It is an object of the invention to provide for a sample container carrier, a laboratory sample distribution system and a laboratory automation system being energy efficient and reliable.
The object is solved by a sample container carrier according to claim 1 , a laboratory sample distribution system according to claim 12 and a laboratory automation system according to claim 14.
The invention relates to a sample container carrier for a laboratory sample distribution system.
The sample container carrier is adapted to carry one or more sample containers, e.g. in form of conventional sample tubes.
The sample container carrier is further adapted to be moved over a, e.g. horizontal, transport plane of the laboratory sample distribution system.
The sample container carrier comprises a magnetically active device being adapted to interact with a magnetic field generated by means of the laboratory sample distribution system such that a magnetic move force is applied to the sample container. It is to be understood that the sample container carrier can comprise a plurality of magnetically active devices, e.g. in order to intro- duce a preferred orientation in the sample container carrier. The magnetically active device can be a permanent magnet, an electromagnet, and/or be made of or comprise ferromagnetic material.
The sample container carrier further comprises a cover covering the magnetically active device.
The cover may be made of or comprise a material having a relative permeability μτ larger than 1 , preferably larger than 10, preferably larger than 100, preferably larger than 1000, preferably larger than 10000.
The cover may be made of or comprise ferromagnetic or ferrimagnetic material.
The cover may be made of or comprise a magnetically soft material, preferably construction steel. This material has been proven to show suitable properties for the intended use and is cheap and easily available.
The cover can, for example, have a dome shape, which has been proven suitable for the intended use.
The cover aligns and concentrates magnetic field lines originating from the magnetically active device such that a magnetic field line density is increased in a desired direction towards the transport plane, where the magnetic field of the magnetically active device is intended to interact with the magnetic field generated by means of the laboratory sample distribution system. This allows for a reduced electric power consumption when driving the sample container carriers over the transport plane.
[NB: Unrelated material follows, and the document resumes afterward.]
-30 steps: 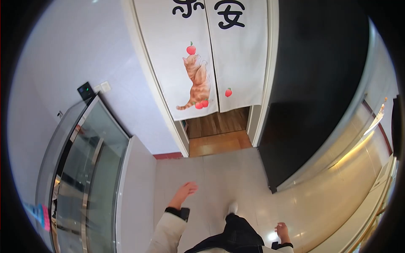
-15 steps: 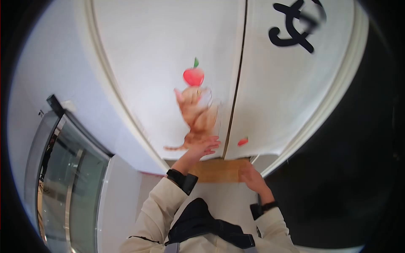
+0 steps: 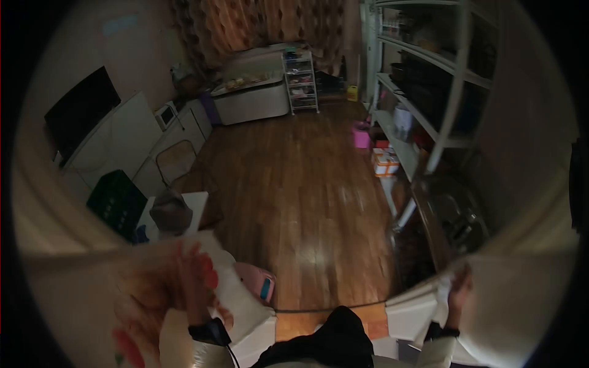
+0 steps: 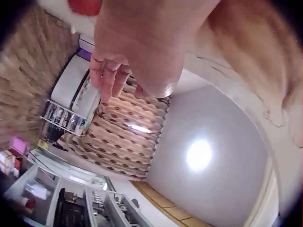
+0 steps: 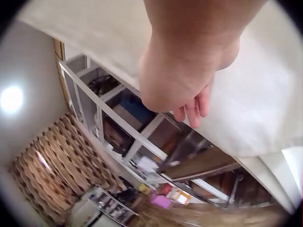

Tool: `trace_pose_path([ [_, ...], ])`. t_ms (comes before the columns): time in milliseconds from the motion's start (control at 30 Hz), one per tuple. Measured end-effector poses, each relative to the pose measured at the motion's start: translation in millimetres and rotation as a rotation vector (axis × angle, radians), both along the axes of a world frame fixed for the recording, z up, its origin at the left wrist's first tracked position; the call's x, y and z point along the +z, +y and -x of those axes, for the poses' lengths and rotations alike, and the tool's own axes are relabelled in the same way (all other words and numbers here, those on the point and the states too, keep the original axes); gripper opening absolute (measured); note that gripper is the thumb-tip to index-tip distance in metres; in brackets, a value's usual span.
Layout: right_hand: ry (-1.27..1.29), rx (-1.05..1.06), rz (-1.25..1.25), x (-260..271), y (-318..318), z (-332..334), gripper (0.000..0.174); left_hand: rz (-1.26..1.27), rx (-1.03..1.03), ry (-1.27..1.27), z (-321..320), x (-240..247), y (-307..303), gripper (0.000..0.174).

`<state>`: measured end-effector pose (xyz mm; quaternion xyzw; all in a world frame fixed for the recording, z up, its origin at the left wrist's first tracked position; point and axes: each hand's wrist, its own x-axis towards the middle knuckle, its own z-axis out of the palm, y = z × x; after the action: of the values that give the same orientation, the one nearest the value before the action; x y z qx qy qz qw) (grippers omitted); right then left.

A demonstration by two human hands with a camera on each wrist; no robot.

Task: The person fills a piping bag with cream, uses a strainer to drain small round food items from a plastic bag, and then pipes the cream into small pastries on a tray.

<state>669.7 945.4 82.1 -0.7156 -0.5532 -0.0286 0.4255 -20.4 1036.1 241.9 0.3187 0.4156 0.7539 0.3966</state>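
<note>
A white split door curtain hangs parted to both sides in the head view. Its left panel (image 3: 242, 306) bears a printed cat and red fruit, and my left hand (image 3: 195, 285) lies against it with fingers extended. On the other side my right hand (image 3: 459, 291) touches the plain right panel (image 3: 515, 306). In the left wrist view the left hand (image 4: 142, 47) has its fingers loosely bent beside the cloth. The right wrist view has the right hand (image 5: 189, 71) along the white fabric, fingers fairly straight. Neither hand grips the cloth visibly.
Beyond the doorway stretches a wooden floor (image 3: 300, 202). To the right stand a white shelf rack (image 3: 429, 126) and a sink (image 3: 454, 208); a pink bin (image 3: 361, 138) is farther in. At left are a green crate (image 3: 116, 202) and small white table (image 3: 197, 205).
I have walked from the hall up to the doorway. My hands rose to the curtain and spread apart, pushing its panels to either side, and the room behind has come into view.
</note>
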Motion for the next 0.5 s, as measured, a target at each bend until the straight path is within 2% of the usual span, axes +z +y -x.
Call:
trace_pose_path([
  [33,-0.111,-0.119,-0.008,-9.7,-2.0,-6.1,0.044,0.066,0.001,0.133,-8.9,5.4,-11.0,0.050],
  [67,-0.147,-0.190,0.012,-18.4,4.1,11.4,0.041,0.163,0.008,0.253,-19.7,-3.0,14.6,0.048],
  [100,-0.103,-0.249,0.288,-28.4,11.5,19.7,0.041,0.200,-0.049,0.257,-25.7,-12.1,42.6,0.043],
  [133,0.025,-0.267,0.447,-35.3,21.4,37.2,0.040,0.244,-0.105,0.258,-30.6,-23.0,65.2,0.039],
  [167,0.135,-0.218,0.379,-51.0,36.1,52.2,0.032,0.328,-0.176,0.205,-32.1,-43.0,90.3,0.036],
  [200,0.092,-0.081,0.480,-128.5,44.2,20.0,0.026,0.406,-0.249,0.146,-31.2,-69.2,117.5,0.033],
  [233,0.439,-0.127,0.538,-181.6,65.5,16.2,0.018,0.490,-0.299,0.190,-27.7,-102.1,141.5,0.030],
  [267,0.891,-0.067,0.525,-177.7,101.3,34.0,0.013,0.574,-0.346,0.072,-20.0,-143.1,160.0,0.031],
  [300,0.974,0.086,0.501,-291.2,121.5,-9.0,0.012,0.640,-0.394,-0.045,-16.4,-172.9,178.9,0.033],
  [333,0.804,0.122,0.686,-248.0,157.4,28.8,0.013,0.801,-0.329,-0.071,-17.3,-188.8,188.5,0.030],
  [367,0.870,0.067,0.808,-254.5,194.8,39.0,0.016,0.994,-0.361,0.031,20.5,-265.2,190.2,0.026],
  [400,0.933,0.162,1.272,-242.4,245.3,48.3,0.020,0.978,-0.344,0.051,42.1,-276.6,225.2,0.026],
  [433,0.935,0.182,1.263,-237.1,297.5,60.8,0.020,0.992,-0.450,0.516,48.6,-328.9,205.5,0.025],
  [467,0.240,0.686,1.432,-232.2,344.9,71.1,0.021,0.983,-0.545,0.977,58.2,-374.4,171.8,0.025],
  [500,-0.521,1.127,1.450,-227.9,387.4,72.4,0.024,0.946,-0.638,1.434,45.6,-380.6,130.7,0.025],
])
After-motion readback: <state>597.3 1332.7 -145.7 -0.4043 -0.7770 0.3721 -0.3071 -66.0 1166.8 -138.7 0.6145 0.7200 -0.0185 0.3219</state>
According to an embodiment, the magnetically active device and/or the cover are vertically aligned with a bottom of the sample container carrier.
According to an embodiment, the sample container carrier comprises a sliding member, wherein the sliding member is adapted to be in contact with the transport plane if the sample container carrier is placed on the transport plane. The cover and the sliding member define a, e.g. closed, cavity. The magnetically active device is arranged inside the cavity. The sample container carri-
er slides on the transport plane on its sliding member. The sliding member may be adapted such that friction between the transport plane and the sliding member is reduced.
According to an embodiment, the cover has an opening or is open in the direction of the sliding member. This allows for a preferable outlet of magnetic field lines towards the transport plane, especially when the magnetically active device is placed under the cover and above the sliding member.
The magnetically active device and/or the cover may have a circular cross-section in a horizontal direction. The term "horizontal" refers to a typical orientation of the sample container carrier in use. Thus, a preferred orientation of the sample container carrier may be omitted. According to an embodiment, the cover comprises a plate positioned above the magnet, wherein the plate preferably extends laterally beyond the magnetically active device. This allows for a shielding of magnetic field lines above the magnet.
According to an embodiment, the cover at least partially laterally surrounds the magnetically active device. This allows for a shield or field guiding all around the magnetically active device. Alternatively, the cover may comprise a number of sectors laterally surrounding the magnetically active device, the sectors being distant from each other. Such an embodiment allows for a preferred orientation or a plurality of preferred orientations. For example, the cover may comprise between two and ten sectors.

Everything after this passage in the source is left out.